Retype each line below precisely.
◆ ◆ ◆ ◆ ◆
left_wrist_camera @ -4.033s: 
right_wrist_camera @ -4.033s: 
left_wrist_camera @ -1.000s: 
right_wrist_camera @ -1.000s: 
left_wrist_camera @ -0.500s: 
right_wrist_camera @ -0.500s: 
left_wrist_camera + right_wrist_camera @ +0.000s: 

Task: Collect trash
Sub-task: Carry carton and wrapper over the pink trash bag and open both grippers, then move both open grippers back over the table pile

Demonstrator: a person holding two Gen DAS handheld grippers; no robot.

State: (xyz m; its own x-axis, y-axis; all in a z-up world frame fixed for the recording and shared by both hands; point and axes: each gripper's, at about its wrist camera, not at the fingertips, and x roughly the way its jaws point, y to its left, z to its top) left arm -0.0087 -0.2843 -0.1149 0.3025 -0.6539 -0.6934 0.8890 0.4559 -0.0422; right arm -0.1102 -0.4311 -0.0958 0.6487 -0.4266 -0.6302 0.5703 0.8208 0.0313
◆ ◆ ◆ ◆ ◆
- _Task solution_:
left_wrist_camera @ -4.033s: 
right_wrist_camera @ -4.033s: 
left_wrist_camera @ -1.000s: 
right_wrist_camera @ -1.000s: 
left_wrist_camera @ -0.500s: 
right_wrist_camera @ -0.500s: 
left_wrist_camera + right_wrist_camera @ +0.000s: 

Task: Collect trash
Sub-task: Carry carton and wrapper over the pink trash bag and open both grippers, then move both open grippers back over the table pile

Demonstrator: a person holding two Gen DAS handheld grippers; no robot.

State: (xyz m; its own x-axis, y-axis; all in a z-up world frame fixed for the recording and shared by both hands; point and axes: each gripper's, at about its wrist camera, not at the fingertips, and x roughly the way its jaws point, y to its left, z to its top) left arm -0.0087 -0.2843 -0.1149 0.3025 -0.6539 -0.6934 0.8890 0.4559 -0.0422; right arm -0.1102 -0.4311 -0.0958 0.6487 -0.4266 -0.6302 0.5703 0.8208 0.0313

No additional work remains on the exercise.